◆ **Work to complete**
Scan the entries for lines with the word "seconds", then copy those lines.

◆ **Data provided**
**********
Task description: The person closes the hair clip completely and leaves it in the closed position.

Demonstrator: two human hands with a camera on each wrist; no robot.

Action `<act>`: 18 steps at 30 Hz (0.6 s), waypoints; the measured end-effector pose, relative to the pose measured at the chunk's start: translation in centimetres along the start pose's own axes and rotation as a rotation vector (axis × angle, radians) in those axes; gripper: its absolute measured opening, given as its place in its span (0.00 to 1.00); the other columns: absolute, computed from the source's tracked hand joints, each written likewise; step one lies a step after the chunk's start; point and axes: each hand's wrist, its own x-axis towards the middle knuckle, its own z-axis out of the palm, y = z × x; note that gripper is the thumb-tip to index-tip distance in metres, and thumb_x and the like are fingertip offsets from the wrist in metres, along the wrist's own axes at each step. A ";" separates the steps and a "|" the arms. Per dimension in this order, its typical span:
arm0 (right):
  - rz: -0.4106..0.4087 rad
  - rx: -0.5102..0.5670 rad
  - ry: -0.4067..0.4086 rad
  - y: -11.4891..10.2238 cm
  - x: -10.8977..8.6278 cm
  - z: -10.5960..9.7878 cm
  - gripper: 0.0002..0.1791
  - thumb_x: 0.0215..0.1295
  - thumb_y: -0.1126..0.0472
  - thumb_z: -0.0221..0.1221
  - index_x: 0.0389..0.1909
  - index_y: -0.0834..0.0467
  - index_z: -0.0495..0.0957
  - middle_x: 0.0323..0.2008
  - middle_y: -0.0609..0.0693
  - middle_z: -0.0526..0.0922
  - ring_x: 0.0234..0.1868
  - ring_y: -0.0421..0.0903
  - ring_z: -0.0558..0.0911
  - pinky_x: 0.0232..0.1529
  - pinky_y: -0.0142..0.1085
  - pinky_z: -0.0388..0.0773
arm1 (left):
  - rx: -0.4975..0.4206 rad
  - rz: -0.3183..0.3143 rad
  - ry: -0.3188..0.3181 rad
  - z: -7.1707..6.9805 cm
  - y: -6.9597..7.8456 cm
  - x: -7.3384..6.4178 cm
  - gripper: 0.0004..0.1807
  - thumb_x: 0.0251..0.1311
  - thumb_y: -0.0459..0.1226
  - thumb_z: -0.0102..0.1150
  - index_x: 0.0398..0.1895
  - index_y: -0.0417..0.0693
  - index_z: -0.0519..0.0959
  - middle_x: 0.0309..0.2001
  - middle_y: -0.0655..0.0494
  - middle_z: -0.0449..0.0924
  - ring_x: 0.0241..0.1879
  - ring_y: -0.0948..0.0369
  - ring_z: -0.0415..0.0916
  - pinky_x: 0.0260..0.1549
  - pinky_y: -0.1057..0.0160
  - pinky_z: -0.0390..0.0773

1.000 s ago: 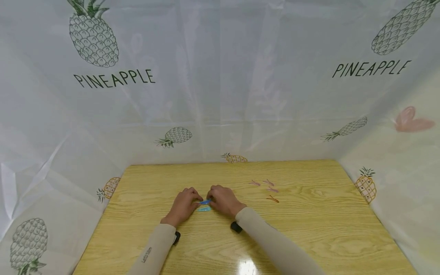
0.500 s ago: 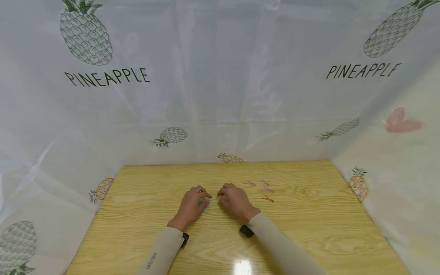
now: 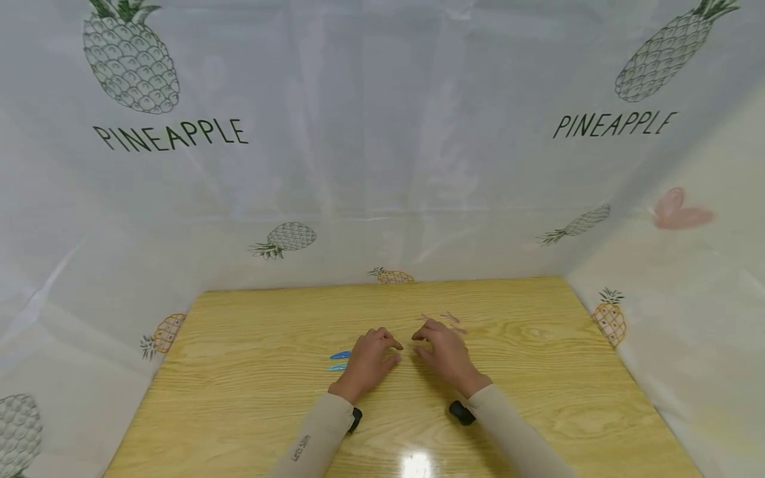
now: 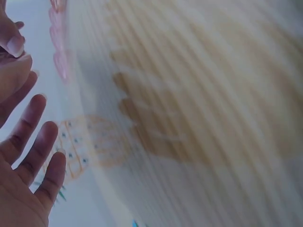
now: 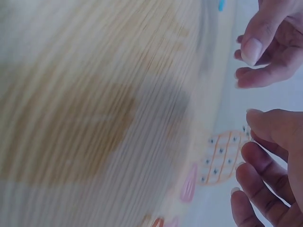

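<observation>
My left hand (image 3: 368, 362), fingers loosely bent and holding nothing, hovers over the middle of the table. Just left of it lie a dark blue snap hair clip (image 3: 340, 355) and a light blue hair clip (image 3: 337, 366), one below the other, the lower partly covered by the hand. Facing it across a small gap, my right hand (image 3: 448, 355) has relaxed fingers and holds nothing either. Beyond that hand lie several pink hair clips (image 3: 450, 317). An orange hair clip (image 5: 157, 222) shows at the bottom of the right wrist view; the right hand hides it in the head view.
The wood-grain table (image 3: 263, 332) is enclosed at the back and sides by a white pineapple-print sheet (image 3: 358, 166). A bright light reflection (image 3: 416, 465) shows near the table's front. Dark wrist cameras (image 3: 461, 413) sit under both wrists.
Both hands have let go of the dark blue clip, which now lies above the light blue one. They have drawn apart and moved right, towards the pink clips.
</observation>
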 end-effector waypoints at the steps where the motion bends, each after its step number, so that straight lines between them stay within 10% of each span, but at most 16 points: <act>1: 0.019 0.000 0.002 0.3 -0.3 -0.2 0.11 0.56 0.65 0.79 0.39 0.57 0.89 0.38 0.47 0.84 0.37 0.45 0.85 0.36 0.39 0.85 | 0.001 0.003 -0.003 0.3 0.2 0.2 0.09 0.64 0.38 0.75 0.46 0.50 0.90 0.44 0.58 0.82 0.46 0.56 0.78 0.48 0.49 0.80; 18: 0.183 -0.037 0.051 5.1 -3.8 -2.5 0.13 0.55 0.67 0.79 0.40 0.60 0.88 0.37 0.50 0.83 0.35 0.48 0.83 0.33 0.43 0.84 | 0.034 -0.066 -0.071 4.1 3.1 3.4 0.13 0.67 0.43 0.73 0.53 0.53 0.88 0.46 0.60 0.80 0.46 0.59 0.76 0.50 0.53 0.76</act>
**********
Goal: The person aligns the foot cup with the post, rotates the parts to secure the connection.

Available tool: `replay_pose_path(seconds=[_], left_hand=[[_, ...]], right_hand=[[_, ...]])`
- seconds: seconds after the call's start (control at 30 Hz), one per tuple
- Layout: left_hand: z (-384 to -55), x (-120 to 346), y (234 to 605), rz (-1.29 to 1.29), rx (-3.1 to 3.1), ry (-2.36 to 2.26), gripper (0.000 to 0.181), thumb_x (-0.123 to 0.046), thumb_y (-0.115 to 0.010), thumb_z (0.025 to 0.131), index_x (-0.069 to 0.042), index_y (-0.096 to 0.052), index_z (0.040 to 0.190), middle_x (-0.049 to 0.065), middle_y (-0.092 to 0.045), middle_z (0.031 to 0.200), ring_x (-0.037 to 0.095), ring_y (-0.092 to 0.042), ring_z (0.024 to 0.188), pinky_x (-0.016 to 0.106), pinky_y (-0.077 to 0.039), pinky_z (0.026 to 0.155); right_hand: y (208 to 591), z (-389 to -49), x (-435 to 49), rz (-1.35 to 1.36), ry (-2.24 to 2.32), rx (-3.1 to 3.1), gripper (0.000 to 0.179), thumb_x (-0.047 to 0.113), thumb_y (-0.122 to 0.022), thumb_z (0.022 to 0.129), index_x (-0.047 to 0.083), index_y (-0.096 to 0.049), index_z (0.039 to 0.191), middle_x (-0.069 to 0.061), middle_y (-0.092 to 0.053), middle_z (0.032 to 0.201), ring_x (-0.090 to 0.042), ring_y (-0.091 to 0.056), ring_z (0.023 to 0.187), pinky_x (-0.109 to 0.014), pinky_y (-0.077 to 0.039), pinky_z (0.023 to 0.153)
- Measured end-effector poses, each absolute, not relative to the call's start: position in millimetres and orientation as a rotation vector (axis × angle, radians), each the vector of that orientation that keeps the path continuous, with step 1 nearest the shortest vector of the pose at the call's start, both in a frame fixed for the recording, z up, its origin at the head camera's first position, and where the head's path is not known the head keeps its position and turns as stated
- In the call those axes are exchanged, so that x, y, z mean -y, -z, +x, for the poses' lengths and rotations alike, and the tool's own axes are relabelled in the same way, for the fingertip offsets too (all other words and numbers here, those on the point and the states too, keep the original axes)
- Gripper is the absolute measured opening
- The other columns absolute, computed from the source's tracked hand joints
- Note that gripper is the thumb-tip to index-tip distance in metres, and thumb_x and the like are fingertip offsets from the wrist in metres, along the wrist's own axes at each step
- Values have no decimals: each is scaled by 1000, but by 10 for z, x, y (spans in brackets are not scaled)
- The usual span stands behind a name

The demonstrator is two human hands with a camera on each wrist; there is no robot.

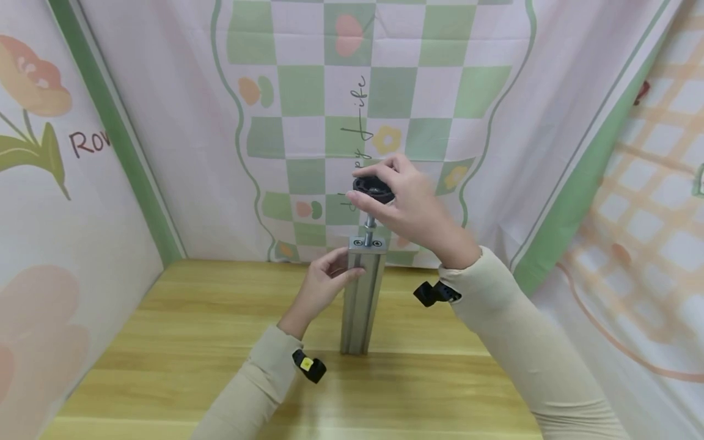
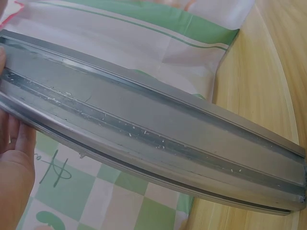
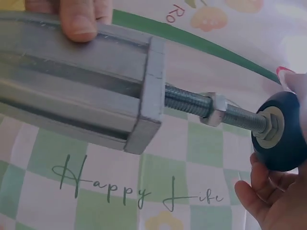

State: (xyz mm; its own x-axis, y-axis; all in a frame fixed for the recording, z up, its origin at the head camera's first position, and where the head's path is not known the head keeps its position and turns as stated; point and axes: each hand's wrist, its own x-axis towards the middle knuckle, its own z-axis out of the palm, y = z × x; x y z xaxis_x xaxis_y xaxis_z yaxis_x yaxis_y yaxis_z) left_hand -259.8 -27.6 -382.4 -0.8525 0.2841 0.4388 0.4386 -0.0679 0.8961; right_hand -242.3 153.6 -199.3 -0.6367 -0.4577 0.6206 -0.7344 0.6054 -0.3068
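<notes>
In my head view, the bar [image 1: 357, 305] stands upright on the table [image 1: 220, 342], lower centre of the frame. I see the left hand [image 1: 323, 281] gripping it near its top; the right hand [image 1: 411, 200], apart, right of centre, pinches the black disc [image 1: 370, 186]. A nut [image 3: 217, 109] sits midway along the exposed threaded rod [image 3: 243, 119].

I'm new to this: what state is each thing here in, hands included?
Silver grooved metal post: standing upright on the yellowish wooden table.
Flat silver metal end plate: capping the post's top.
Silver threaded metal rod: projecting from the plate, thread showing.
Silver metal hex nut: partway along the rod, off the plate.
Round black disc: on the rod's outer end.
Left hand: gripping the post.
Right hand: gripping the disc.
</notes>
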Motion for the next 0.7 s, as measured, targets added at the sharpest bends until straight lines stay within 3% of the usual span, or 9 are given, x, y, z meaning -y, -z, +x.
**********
◆ **Result of the task**
Available tool: `replay_pose_path(seconds=[_], left_hand=[[_, ...]], right_hand=[[_, ...]])`
- seconds: seconds after the call's start (control at 30 Hz), one per tuple

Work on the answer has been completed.